Personal information
- Full name: Rogério Apolónio de Sousa
- Date of birth: April 18, 1910
- Place of birth: Funchal, Portugal
- Date of death: 1976 (age 65-66)
- Place of death: Lisbon, Portugal
- Height: 1.75 m (5 ft 9 in)
- Position(s): Outside forward

Senior career*
- Years: Team / Apps / (Gls)
- 1932−1940: Benfica / 68 / (46)
- Total:  / 68 / (46)

= Rogério Sousa =

Portuguese footballer

Rogério Apolónio de Sousa (18 April 1910 – 1976) was a Portuguese footballer who played as an outside forward.

==Club career==
Born in Funchal, Madeira, during the time of the constitutional monarchy, which would last a further six months. In his youth he started to play football with a leather ball in the extreme poverty of Madeira.
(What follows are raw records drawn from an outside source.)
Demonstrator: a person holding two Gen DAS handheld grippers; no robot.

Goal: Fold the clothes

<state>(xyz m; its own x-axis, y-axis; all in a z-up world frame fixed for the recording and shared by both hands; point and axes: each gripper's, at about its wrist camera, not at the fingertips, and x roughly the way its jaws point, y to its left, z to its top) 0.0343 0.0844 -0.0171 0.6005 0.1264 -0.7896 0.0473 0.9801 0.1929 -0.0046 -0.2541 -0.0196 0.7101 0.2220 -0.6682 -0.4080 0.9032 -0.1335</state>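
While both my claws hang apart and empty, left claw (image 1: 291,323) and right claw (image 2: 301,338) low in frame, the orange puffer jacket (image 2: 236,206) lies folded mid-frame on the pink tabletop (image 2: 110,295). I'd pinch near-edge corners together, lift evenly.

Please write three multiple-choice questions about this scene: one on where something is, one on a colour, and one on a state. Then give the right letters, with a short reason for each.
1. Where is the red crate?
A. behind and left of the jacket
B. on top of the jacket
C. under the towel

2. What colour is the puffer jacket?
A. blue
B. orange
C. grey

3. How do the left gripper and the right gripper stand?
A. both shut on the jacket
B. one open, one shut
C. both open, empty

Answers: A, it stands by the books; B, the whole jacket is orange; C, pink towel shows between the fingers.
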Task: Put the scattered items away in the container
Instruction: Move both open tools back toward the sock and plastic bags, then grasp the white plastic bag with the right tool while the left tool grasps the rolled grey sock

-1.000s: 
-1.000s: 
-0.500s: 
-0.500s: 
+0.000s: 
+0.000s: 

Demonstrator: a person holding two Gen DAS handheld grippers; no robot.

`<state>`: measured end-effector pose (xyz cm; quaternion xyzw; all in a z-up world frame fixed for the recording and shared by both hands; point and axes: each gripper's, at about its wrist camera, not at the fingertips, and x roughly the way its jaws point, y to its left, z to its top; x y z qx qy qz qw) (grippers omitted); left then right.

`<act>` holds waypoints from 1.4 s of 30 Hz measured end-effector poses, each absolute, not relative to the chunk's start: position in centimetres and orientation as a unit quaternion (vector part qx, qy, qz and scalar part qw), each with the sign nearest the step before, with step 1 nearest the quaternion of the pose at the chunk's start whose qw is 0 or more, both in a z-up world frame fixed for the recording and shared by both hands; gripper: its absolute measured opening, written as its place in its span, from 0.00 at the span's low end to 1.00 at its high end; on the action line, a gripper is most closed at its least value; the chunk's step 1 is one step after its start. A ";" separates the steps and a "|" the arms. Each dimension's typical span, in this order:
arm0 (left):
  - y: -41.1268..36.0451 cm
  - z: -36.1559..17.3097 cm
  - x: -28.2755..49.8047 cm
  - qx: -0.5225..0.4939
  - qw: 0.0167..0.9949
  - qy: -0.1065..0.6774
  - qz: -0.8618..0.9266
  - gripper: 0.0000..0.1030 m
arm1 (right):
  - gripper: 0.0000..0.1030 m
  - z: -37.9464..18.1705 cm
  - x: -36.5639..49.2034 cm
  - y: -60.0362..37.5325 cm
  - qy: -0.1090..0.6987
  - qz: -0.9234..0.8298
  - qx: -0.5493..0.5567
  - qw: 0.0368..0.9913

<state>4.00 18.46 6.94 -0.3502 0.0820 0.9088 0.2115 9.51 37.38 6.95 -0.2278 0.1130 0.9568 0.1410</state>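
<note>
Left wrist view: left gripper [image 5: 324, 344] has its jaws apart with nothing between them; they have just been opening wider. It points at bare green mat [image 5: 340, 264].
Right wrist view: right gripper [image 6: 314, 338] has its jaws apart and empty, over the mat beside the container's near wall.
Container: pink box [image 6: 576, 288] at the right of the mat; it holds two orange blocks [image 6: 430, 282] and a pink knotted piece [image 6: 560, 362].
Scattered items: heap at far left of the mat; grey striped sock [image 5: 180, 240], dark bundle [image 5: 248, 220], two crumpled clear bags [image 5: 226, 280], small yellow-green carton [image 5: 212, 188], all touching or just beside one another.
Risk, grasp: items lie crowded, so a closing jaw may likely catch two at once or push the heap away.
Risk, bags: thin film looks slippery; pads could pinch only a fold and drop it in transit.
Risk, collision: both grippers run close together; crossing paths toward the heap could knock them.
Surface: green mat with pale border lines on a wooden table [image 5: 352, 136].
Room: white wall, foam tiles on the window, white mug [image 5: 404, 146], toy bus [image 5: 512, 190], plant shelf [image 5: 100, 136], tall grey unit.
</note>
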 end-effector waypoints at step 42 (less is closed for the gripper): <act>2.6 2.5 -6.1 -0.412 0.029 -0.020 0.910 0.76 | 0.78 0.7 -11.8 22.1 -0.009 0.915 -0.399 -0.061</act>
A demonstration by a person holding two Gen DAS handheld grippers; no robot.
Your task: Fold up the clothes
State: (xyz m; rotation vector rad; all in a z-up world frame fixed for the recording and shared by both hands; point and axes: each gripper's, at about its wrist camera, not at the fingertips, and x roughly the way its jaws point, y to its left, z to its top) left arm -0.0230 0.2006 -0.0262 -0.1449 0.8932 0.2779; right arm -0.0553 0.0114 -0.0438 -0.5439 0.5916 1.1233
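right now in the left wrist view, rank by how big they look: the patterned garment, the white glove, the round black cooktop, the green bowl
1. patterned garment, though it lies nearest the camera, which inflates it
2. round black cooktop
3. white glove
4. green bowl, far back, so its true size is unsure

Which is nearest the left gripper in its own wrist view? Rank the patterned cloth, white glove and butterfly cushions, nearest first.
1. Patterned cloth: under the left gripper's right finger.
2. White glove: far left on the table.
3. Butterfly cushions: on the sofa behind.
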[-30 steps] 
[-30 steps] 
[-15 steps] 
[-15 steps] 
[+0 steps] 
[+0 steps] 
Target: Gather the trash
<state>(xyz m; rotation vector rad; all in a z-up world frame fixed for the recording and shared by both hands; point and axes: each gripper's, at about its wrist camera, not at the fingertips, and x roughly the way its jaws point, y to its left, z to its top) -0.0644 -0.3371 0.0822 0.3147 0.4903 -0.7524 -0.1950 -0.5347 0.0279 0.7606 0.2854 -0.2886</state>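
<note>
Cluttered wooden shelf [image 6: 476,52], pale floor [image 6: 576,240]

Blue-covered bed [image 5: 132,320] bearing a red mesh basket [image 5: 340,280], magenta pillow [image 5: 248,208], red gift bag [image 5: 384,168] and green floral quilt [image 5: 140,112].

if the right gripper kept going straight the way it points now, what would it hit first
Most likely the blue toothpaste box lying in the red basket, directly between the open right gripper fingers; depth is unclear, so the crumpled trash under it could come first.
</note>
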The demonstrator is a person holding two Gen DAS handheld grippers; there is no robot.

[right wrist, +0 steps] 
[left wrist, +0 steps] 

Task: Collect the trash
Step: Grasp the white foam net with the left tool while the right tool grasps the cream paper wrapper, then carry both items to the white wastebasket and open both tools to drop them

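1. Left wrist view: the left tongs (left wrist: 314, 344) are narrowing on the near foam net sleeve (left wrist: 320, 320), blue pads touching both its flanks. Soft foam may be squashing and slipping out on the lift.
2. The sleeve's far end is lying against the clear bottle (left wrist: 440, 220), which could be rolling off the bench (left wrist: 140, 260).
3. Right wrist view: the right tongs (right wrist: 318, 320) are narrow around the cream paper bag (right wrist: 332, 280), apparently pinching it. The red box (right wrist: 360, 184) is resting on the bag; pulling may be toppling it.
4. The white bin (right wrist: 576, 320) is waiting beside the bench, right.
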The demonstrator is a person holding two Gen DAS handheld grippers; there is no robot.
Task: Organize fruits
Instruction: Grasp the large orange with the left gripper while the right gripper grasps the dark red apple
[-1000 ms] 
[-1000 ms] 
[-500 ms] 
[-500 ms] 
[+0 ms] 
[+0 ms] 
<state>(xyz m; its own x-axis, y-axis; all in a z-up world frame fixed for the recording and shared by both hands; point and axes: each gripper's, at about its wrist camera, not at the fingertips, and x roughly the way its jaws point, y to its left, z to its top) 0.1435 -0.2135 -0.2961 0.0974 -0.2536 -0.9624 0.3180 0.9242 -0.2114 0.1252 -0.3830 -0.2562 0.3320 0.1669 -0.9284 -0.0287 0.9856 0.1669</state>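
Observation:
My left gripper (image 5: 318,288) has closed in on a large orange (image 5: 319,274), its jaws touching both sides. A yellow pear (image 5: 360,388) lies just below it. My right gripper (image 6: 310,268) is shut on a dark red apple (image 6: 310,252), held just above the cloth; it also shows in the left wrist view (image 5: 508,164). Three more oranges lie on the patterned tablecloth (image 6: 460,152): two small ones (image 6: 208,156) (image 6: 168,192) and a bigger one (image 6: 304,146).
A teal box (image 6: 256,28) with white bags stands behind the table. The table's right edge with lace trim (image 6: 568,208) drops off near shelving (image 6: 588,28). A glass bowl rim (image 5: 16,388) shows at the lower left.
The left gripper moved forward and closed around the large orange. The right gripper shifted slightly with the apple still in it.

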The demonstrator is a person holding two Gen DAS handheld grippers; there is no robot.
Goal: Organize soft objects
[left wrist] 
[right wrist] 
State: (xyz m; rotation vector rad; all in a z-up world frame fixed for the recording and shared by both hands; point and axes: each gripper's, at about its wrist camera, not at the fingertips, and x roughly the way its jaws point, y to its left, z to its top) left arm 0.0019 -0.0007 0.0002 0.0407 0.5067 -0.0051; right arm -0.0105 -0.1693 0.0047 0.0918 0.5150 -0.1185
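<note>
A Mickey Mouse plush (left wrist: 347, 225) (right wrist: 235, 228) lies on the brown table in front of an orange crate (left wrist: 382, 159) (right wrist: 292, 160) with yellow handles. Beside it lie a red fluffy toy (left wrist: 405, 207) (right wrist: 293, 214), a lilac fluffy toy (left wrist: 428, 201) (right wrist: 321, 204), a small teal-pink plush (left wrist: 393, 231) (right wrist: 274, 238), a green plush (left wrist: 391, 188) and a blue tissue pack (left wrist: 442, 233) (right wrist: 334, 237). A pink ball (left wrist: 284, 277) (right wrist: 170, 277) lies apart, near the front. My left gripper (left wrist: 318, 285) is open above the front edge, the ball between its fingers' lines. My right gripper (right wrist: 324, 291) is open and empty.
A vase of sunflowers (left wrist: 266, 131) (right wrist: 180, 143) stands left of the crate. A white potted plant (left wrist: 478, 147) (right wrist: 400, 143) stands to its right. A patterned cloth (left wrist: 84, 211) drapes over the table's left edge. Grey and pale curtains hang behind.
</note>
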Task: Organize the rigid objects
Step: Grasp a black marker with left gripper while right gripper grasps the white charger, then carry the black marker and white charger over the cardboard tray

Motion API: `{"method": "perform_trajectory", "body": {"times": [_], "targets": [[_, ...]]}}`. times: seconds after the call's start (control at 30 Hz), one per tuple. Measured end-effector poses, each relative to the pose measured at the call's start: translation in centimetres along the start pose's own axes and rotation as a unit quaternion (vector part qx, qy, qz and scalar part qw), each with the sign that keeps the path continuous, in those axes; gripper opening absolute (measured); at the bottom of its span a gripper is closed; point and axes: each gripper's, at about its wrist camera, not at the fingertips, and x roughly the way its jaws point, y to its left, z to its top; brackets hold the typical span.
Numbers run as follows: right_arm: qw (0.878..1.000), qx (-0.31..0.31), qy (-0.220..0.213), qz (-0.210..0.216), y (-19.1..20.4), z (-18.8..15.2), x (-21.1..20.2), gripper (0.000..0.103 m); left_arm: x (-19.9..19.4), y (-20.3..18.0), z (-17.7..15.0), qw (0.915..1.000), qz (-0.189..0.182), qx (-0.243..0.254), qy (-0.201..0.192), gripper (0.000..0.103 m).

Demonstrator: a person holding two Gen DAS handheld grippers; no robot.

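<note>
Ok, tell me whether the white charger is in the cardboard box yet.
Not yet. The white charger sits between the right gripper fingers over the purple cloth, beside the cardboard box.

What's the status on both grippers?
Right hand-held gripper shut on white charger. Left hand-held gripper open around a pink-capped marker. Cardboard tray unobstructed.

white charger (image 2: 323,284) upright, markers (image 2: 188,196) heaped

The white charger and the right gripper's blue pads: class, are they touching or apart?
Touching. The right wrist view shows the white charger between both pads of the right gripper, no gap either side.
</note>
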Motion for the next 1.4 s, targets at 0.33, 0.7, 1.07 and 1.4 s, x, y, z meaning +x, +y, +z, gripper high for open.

He joined Benfica in 1932, where he would play as outside forward in a typical 2–3–2–3 formation supporting Vítor Silva, Valadas or Espírito Santo. In his first season, he helped the club stop a 12-year winless run in the Campeonato de Lisboa.

In 1936–37 Primeira Liga, he was the team topscorer with 19 league goals, 32 in all competitions, as Benfica conquer their second league title. His last game for Benfica was a 2–1 win over Carcavelinhos on 16 June 1940.

==Honours==
Benfica
- Primeira Divisão (6)
- Taça de Portugal (2)
- Campeonato de Portugal (1)
- Campeonato de Lisboa (1)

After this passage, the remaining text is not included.